Точно так же, как запрет на философию и полноценную историческую науку — создали мощный социальный запрос на сильную литературу, вобравшую в себя черты социологии, истории и философии. Как верно заметил один из историков, «гений — результат социального запроса».

Сильная русская литература была попыткой компенсации социальной неполноценности и антигуманности российской системы жизни.

В ряду очевидных гениев (анти-системных по духу), пожалуй, только Достоевский (имперец и антисемит) получил мировое признание, но не за счёт идеологии (конечно), а благодаря психоанализу. Не православию, а интересу к «тёмной сфере» комплексов, сомнений и «отчаянных вопросов» к бытию, не совместимых (разумеется) со «скрепами» системы.


Любимый Достоевским Иов бросал такой же «системный вызов» основам миропорядка. Какое уж тут православие?

Российская художественная культура в целом была анти-системным и протестным явлением. И это — тоже результат (обратная сторона) ущербности «русского мира», не способного создать эффективной политической системы для развития страны.

В глобальном историческом смысле «русский мир» (с его «культурой») оказались аутсайдерами мирового развития. Так что речь идёт о выживании этого «мира» вообще, — не способного к конкуренции, гуманизму и развитию.

Ирония истории (о которой я часто вспоминаю) заключается в том, что шанс покончить с судьбой аутсайдера получила как раз Украина, а не Россия. Именно она ближе всего к тому, чтобы расстаться с проклятием «вторичности», став частью Европы.

С грустью или с радостью следует признать, что у исторических «прорывов» есть своя логика.

Окраины империи — более восприимчивы к идеям свободы (таковы ментальные традиции), а империо-образующая нация — как раз склонна к консервации имперского статус-кво.
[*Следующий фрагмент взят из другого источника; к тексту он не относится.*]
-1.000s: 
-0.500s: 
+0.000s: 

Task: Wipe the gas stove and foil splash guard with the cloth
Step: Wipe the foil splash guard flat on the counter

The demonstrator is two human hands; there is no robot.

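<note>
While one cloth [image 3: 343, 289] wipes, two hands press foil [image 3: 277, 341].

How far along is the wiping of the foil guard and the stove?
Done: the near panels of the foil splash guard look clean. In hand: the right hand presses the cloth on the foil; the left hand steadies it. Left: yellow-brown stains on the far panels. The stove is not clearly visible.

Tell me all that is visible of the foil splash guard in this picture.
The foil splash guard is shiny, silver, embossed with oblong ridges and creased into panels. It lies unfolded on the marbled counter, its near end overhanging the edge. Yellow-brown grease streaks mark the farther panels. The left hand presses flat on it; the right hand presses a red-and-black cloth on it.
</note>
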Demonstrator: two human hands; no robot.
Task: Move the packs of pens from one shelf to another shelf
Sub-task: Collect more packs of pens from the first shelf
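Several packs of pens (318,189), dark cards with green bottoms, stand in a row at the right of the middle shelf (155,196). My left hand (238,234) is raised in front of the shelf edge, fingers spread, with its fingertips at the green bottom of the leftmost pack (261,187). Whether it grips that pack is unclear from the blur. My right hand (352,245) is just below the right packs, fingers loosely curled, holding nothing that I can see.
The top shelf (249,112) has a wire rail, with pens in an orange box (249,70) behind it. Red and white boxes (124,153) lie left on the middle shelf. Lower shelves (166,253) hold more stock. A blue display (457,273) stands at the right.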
Это и есть ментальная разница между нами и украинцами, — не потому что нации «лучше или хуже», а в силу исторического груза.
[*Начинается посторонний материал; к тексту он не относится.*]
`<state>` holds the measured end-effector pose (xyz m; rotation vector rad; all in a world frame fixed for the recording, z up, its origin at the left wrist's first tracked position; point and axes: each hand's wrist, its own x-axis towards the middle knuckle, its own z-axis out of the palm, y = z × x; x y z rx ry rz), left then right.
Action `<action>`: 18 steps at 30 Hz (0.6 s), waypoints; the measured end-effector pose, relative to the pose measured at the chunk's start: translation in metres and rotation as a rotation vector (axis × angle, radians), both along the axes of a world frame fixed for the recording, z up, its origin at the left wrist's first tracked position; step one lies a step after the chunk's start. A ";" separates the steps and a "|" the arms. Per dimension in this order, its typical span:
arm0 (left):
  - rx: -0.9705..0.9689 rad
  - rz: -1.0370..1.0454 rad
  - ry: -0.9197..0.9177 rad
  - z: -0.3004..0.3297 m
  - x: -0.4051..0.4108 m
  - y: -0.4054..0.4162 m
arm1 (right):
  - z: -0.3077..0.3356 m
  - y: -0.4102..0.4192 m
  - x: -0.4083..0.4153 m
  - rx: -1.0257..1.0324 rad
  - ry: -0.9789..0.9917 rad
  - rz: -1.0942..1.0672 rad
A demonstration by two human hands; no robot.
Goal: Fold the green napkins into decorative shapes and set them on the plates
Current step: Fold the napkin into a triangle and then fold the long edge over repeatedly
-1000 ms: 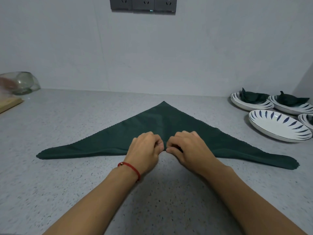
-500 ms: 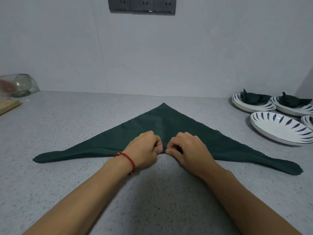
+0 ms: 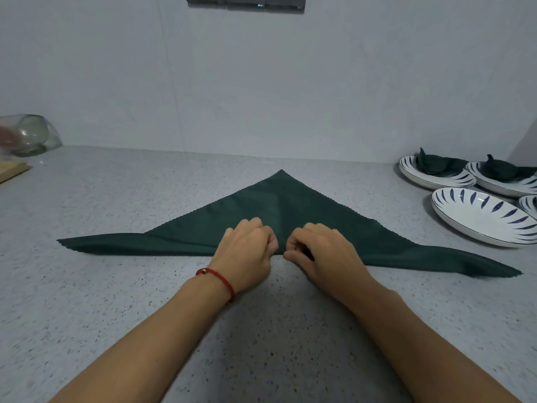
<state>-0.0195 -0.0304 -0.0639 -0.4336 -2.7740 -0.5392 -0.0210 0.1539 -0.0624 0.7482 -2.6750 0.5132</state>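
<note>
A dark green napkin (image 3: 279, 210) lies on the grey counter, folded into a wide triangle with its apex pointing to the wall. My left hand (image 3: 247, 251), with a red cord at the wrist, and my right hand (image 3: 322, 253) sit side by side at the middle of the napkin's near folded edge, fingers curled and pinching the cloth. At the right stand white plates with blue leaf marks: a bare one (image 3: 476, 225) in front, and two behind (image 3: 412, 175) (image 3: 523, 184), each bearing a folded green napkin (image 3: 436, 165) (image 3: 499, 170).
A fourth plate's edge (image 3: 530, 206) shows at the far right. A tilted glass bowl (image 3: 32, 135) and a wooden board (image 3: 11, 171) sit at the far left by the wall. A grey socket strip (image 3: 247, 1) hangs on the wall above.
Both hands have stayed at the middle of the near edge, pinching it. The napkin's long tips have shifted slightly, and the view has tilted a little.
</note>
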 end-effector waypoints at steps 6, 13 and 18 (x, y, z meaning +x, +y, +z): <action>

Украинцам достаточно было выбрать свободу — в итоге они не теряли страну-Украину (хотя и платят за свободный выбор — до сих пор — кровавую цену). Русским придётся расстаться с империей, если они пойдут по тому же пути, — и это почти гарантирует им территориальную катастрофу (советский пример у всех на памяти).

Проклятие «русского мира» (и природа его вторичности — одновременно) в том, что он кровно связан с судьбой империи. А судьба эта — печальна.

Отказавшись от имперской «матрицы», «русский мир» (с его культурой) грозит уйти в небытие. Как было с православием, рухнувшим вместе с монархией.

Что останется от русской культуры в годы пост-имперской катастрофы? Разве что «художество», словесность, философия.. Но не более. Система, не способная к глобальному выживанию, оставляет после себя драму развала и «тонны» исторической памяти.

Туристы и сегодня бродят по руинам Геркуланума, разглядывая давние «художества». Которые, действительно, «бессмертны». Но жизни на руинах уже нет.